Department of Population Health and Reproduction, University of California, Davis, 1 Shields Avenue, Davis, CA 95616, USA.
Department of Animal Science, University of California, Davis, 1 Shields Avenue, Davis, CA 95616, USA.
Gigascience. 2021 Jan 13;10(1). doi: 10.1093/gigascience/giaa140.
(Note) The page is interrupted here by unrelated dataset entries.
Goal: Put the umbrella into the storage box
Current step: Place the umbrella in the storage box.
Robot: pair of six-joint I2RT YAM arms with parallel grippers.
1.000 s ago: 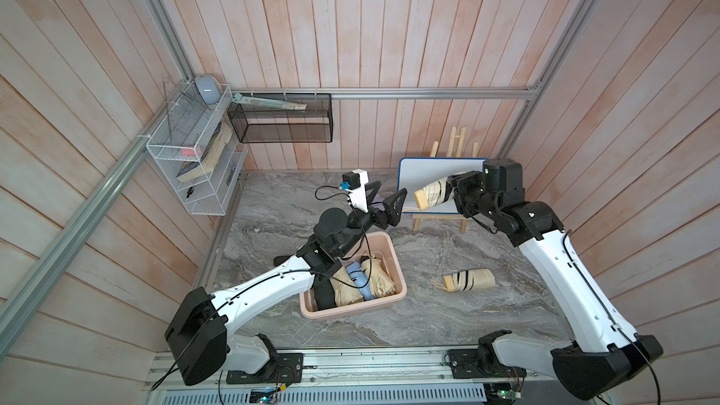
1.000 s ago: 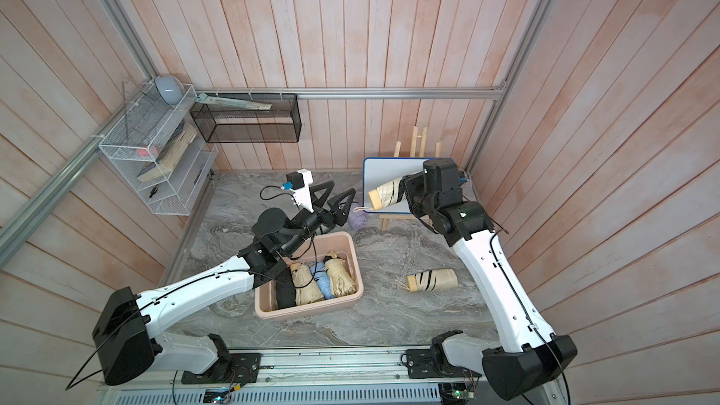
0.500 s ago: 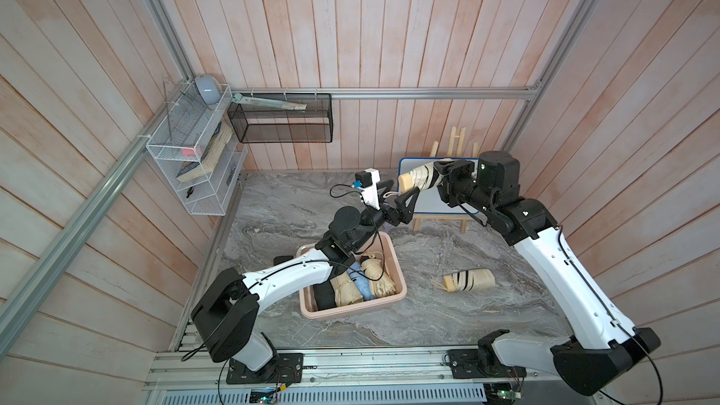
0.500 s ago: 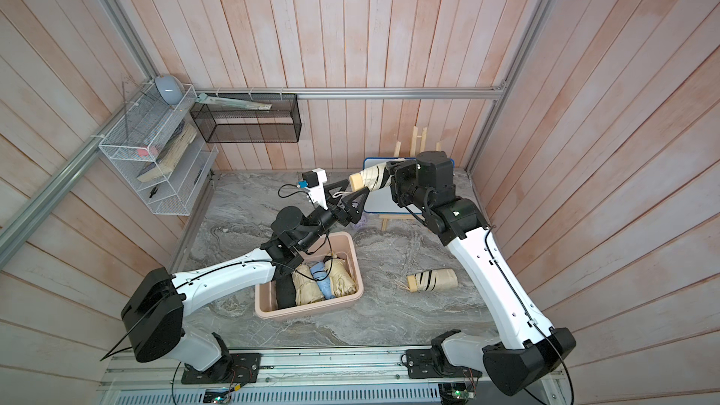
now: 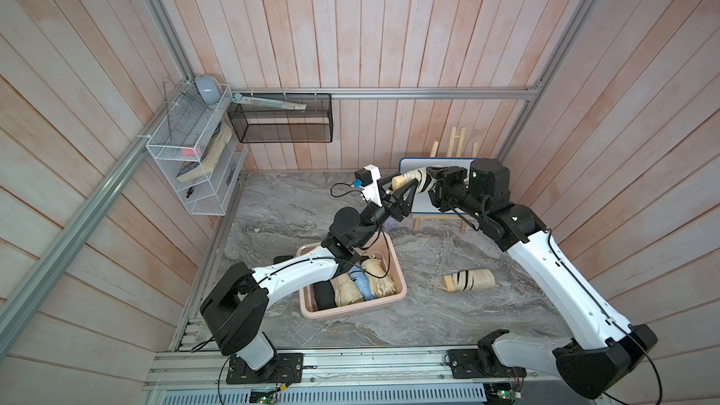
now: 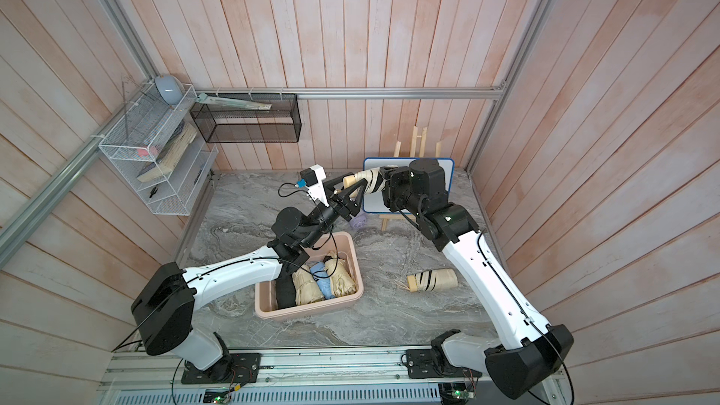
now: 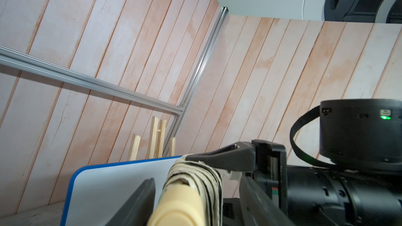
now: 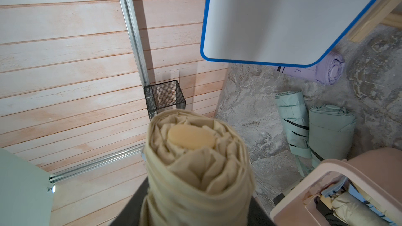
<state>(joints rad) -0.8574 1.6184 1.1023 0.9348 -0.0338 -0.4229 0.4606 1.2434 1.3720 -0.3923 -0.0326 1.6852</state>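
Umbrella (image 5: 419,183), striped cream fabric roll, tight in right end effector (image 5: 434,181); left end effector (image 5: 401,183): grip unclear.

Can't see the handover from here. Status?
Right gripper shut on striped umbrella, held mid-air. Left gripper around its handle, grip unconfirmed. Box already holds four umbrellas; left arm crosses over it.

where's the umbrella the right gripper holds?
In both top views the striped umbrella hangs in front of the whiteboard, behind the storage box, clamped by the right gripper, handle end between the jaws of the left gripper.
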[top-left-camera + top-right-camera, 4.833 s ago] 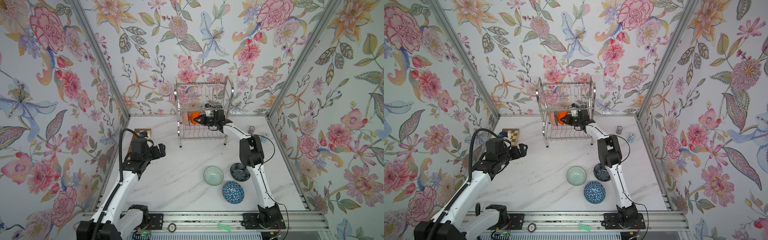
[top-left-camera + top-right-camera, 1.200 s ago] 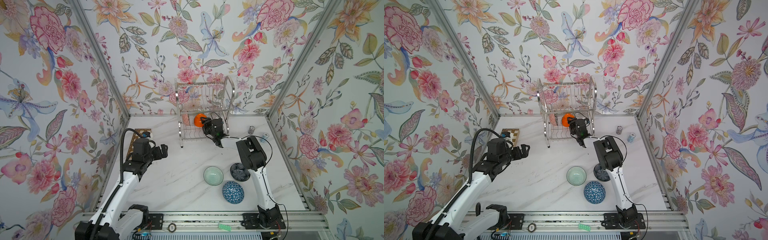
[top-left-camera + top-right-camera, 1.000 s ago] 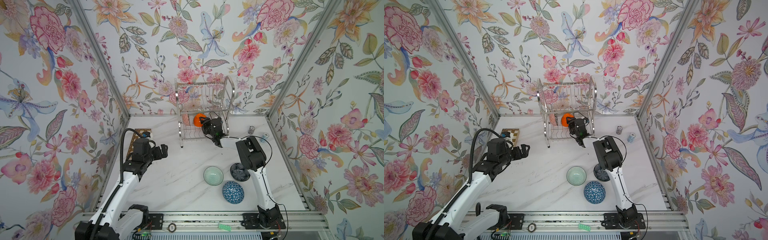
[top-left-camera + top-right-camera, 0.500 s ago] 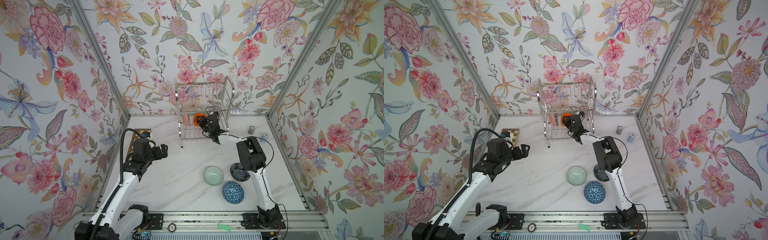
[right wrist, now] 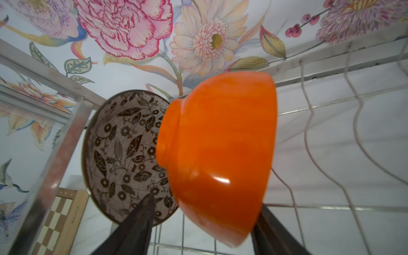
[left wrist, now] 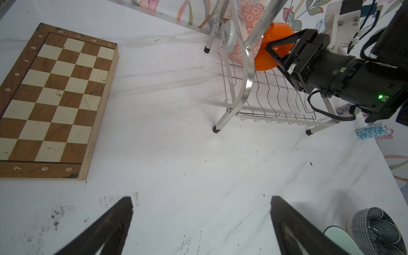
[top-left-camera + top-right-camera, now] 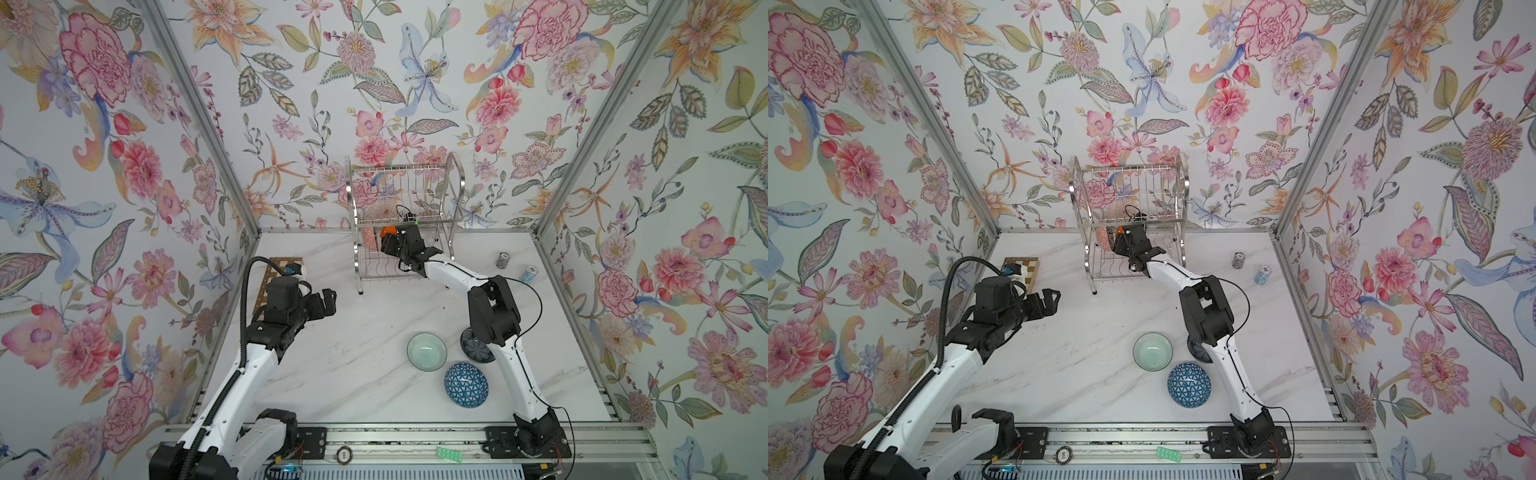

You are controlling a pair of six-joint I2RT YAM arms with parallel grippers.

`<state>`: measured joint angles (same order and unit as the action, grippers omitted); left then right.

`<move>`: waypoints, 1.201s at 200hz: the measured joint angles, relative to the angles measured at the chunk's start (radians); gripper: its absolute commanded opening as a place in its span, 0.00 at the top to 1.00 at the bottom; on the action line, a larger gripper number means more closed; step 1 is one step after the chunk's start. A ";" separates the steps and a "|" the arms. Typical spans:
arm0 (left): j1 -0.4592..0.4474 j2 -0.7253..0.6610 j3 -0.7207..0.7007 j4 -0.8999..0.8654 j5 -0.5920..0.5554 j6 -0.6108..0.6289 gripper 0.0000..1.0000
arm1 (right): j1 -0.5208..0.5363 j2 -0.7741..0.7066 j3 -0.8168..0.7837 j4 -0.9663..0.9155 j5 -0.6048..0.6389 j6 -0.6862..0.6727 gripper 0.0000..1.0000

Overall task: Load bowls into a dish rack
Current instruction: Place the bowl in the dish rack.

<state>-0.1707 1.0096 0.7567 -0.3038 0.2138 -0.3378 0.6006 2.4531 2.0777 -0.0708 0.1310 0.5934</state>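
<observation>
Both top views looked down from high above the front, sharing table (image 7: 353,374) and rack (image 7: 399,183). The left wrist view, low over the table, faced the rack at upper right; the right wrist view, very near, shared its orange bowl (image 5: 220,143).

White left arm (image 7: 259,365) with ribbed black hose (image 7: 244,307), white right arm (image 7: 517,370) with thin black cable (image 7: 539,303), green wrist light (image 6: 380,96), black left gripper (image 6: 201,205).

You had five bowls: orange bowl (image 5: 220,154), floral bowl (image 5: 123,150), mint bowl (image 7: 427,351), navy bowl (image 7: 473,351), blue-triangle bowl (image 7: 466,384). Two stood in the one dish rack (image 7: 395,168), three on the worktop (image 7: 353,374). There were two cylinders, dark cylinder (image 7: 503,260) and blue cylinder (image 7: 529,274), and one chessboard (image 6: 55,99).
</observation>
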 measured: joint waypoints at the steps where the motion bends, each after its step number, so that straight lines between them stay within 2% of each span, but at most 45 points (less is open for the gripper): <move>1: 0.000 0.000 0.000 0.000 0.000 0.000 0.01 | 0.001 0.002 0.002 -0.002 0.002 -0.005 0.31; 67: -0.001 0.000 0.000 0.002 0.000 0.000 0.01 | 0.023 0.013 0.010 -0.090 0.074 -0.144 0.30; 130: -0.006 0.000 0.000 0.002 0.000 0.000 0.01 | 0.028 0.013 0.010 -0.093 0.096 -0.217 0.11; 150: -0.006 0.000 0.000 0.002 0.000 0.000 0.01 | 0.029 0.010 0.000 -0.080 0.087 -0.225 0.09; 176: -0.006 0.000 0.000 0.002 0.000 0.000 0.01 | 0.029 -0.020 -0.082 -0.034 0.068 -0.232 0.05; 240: -0.006 0.000 0.000 0.002 0.000 0.004 0.01 | 0.058 -0.145 -0.334 0.141 0.055 -0.246 0.04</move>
<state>-0.1764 1.0096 0.7567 -0.3019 0.2134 -0.3340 0.6582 2.3081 1.7439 0.0704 0.1856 0.3470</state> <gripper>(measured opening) 0.990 0.960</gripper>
As the scale of biological data generation has increased, the bottleneck of research has shifted from data generation to analysis. Researchers commonly need to build computational workflows that include multiple analytic tools and require incremental development as experimental insights demand tool and parameter modifications. These workflows can produce hundreds to thousands of intermediate files and results that must be integrated for biological insight. Data-centric workflow systems that internally manage computational resources, software, and conditional execution of analysis steps are reshaping the landscape of biological data analysis and empowering researchers to conduct reproducible analyses at scale. Adoption of these tools can facilitate and expedite robust data analysis, but knowledge of these techniques is still lacking. Here, we provide a series of strategies for leveraging workflow systems with structured project, data, and resource management to streamline large-scale biological analysis. We present these practices in the context of high-throughput sequencing data analysis, but the principles are broadly applicable to biologists working beyond this field.
随着生物数据生成规模的增加,研究的瓶颈已经从数据生成转移到了分析。研究人员通常需要构建包含多个分析工具的计算工作流程,并随着实验洞察力的需求,逐步开发工具和参数修改。这些工作流程可能会生成数百到数千个中间文件和结果,这些文件和结果必须进行整合,以获得生物学上的洞察力。以数据为中心的工作流程系统可以内部管理计算资源、软件和分析步骤的条件执行,从而改变了生物数据分析的格局,并使研究人员能够大规模进行可重复的分析。这些工具的采用可以促进和加快稳健的数据分析,但人们对这些技术仍然知之甚少。在这里,我们提供了一系列利用工作流程系统进行结构化项目、数据和资源管理的策略,以简化大规模的生物学分析。我们在高通量测序数据分析的背景下介绍了这些实践,但这些原则广泛适用于超越该领域的生物学家。